Manejo do DPOC Exacerbado: Indicações de VNI na Emergência

HIAE/Einstein - Hospital Israelita Albert Einstein (SP) — Prova 2024

Enunciado

Homem, 75 anos de idade, procura pronto-socorro por dispneia de longa data, principalmente ao subir ladeiras, com piora progressiva há 3 dias, associada a tosse com secreção amarelada em grande quantidade. Nega febre. Tem antecedente de hipertensão arterial sistêmica e tabagismo, com carga tabágica de 80 maços-ano. Está em uso de formoterol 2 vezes ao dia. Relata quadro semelhante há 2 meses quando foi internado para antibioticoterapia. Ao exame físico, está com estado geral regular, FC: 105 bpm/minuto, FR: 35 irpm/minuto, temperatura axilar: 38°C, saturação periférica de oxigênio de 86% a.a. e PA: 110 x 78 mmHg. Ausculta pulmonar globalmente reduzida com estertores na base direita, sem outras alterações. Foram realizados testes de antígeno que descartaram infecção por influenza vírus e SARS-CoV-2. O paciente foi levado à sala de emergência e instalado cateter nasal com fluxo de 1 litro/minuto, administrado antibioticoterapia empírica e coletado exames pelo protocolo sepse. O paciente permanece taquipneico, sem uso de musculatura acessória. O resultado da gasometria arterial revela pH: 7,30, pCO₂: 58,5, HCO₃: 31,2. Entre as condutas abaixo, a melhor para este paciente, neste momento é:

Alternativas

  1. A) ofertar oxigênio por máscara de Venturi.
  2. B) iniciar cateter nasal de alto fluxo.
  3. C) realizar intubação orotraqueal.
  4. D) iniciar ventilação não invasiva.

Pérola Clínica

pH < 7,35 + pCO2 > 45 na exacerbação de DPOC → Indicação formal de VNI.

Resumo-Chave

A Ventilação Não Invasiva (VNI) é o tratamento de escolha para pacientes com DPOC exacerbado que apresentam acidose respiratória hipercápnica, reduzindo mortalidade e necessidade de IOT.

Contexto Educacional

O manejo da exacerbação do DPOC foca na reversão da obstrução ao fluxo aéreo e no suporte ventilatório. A gasometria arterial é a ferramenta diagnóstica chave para identificar a acidose respiratória hipercápnica. A VNI atua diminuindo o trabalho respiratório e melhorando a troca gasosa, sendo uma das intervenções com maior nível de evidência para redução de desfechos negativos nesta patologia.

Perguntas Frequentes

Quais os critérios de indicação para VNI no DPOC?

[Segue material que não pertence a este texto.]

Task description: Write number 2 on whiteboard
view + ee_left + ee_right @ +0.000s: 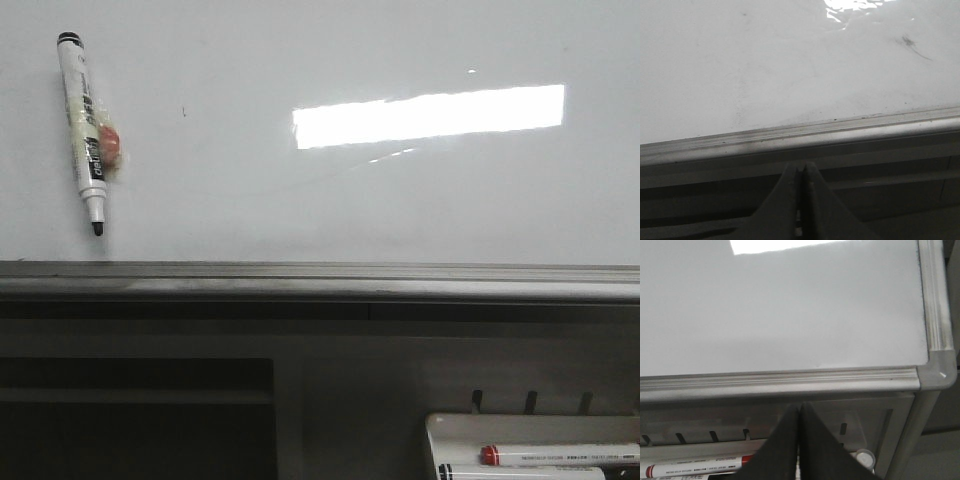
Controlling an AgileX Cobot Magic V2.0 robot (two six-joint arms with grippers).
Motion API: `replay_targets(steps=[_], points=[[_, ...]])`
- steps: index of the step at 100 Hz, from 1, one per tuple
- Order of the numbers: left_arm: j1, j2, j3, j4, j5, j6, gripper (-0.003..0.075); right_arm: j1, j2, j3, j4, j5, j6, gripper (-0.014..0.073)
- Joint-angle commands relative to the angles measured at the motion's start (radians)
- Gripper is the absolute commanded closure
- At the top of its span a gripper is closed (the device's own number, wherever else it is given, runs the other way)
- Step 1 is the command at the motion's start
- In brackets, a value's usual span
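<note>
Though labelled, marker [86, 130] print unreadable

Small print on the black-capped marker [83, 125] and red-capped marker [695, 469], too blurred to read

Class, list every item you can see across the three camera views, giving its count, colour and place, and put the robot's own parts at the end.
whiteboard: one, glossy white, fills the upper front view; no digit drawn on it.
grey rail: one, grey metal, along the whiteboard's near edge.
uncapped marker: one, white body with black tip, lying on the whiteboard at far left.
marker tray: one, white, below the rail at lower right.
red-capped marker: one, white with red cap, in the marker tray; a second marker partly shows beneath it.
left gripper: one, dark, shut, below the rail.
right gripper: one, dark, shut, above the marker tray.
</note>
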Motion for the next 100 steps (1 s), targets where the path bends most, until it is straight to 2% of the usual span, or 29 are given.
replay_targets(steps=[1,47,80,90,100], points=[[0.003,-0.027,0.011,-0.001,-0.051,-0.003,0.0741,-0.006,-0.02,0.025,-0.005,-0.012,0.0,0.0644],[0.003,-0.027,0.011,0.014,-0.057,-0.003,0.0741,-0.006,-0.02,0.025,-0.005,-0.012,0.0,0.0644],[0.003,-0.027,0.011,0.014,-0.252,-0.005,0.0741,-0.006,-0.02,0.025,-0.005,-0.015,0.0,0.0644],[0.001,-0.027,0.011,0.014,-0.336,-0.005,0.0741,-0.006,-0.02,0.025,-0.005,-0.099,0.0,0.0644],[0.003,-0.027,0.011,0.019,-0.352,-0.005,0.0741,-0.006,-0.02,0.025,-0.005,-0.239,0.0,0.0644]])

A Ventilação Não Invasiva (VNI) é o padrão-ouro no manejo da insuficiência respiratória hipercápnica na exacerbação do DPOC. As indicações formais incluem acidose respiratória moderada (pH entre 7,25 e 7,35), pCO2 > 45 mmHg e dispneia grave com sinais de fadiga muscular (uso de musculatura acessória ou respiração paradoxal). A VNI deve ser iniciada precocemente para evitar a progressão para falência respiratória franca e necessidade de intubação orotraqueal. É fundamental que o paciente esteja consciente, cooperativo e capaz de proteger as vias aéreas, além de apresentar estabilidade hemodinâmica para o sucesso da terapia.

Quando considerar falha da VNI e proceder à IOT?

A falha da VNI é sugerida pela persistência ou piora da acidose (pH < 7,25) e hipercapnia após 1 a 2 horas de tentativa, ou pela deterioração do nível de consciência (Escala de Coma de Glasgow < 8). Outros sinais de alerta incluem instabilidade hemodinâmica grave, arritmias ventriculares, incapacidade de manejar secreções abundantes ou intolerância absoluta à interface da máscara. Nesses cenários, a intubação orotraqueal (IOT) não deve ser retardada, pois a demora em instituir a ventilação invasiva está associada a piores desfechos e aumento da mortalidade hospitalar.

Qual o papel da antibioticoterapia na exacerbação do DPOC?

A antibioticoterapia é indicada em exacerbações do DPOC quando há aumento de pelo menos dois dos três sintomas cardinais de Anthonisen: dispneia, volume do escarro e purulência do escarro (sendo a purulência mandatória). Também é indicada para pacientes que necessitam de ventilação mecânica (invasiva ou não). O objetivo é tratar infecções bacterianas que frequentemente desencadeiam a crise, sendo os patógenos mais comuns o Haemophilus influenzae, Streptococcus pneumoniae e Moraxella catarrhalis. Em pacientes com risco, deve-se considerar a cobertura para Pseudomonas aeruginosa.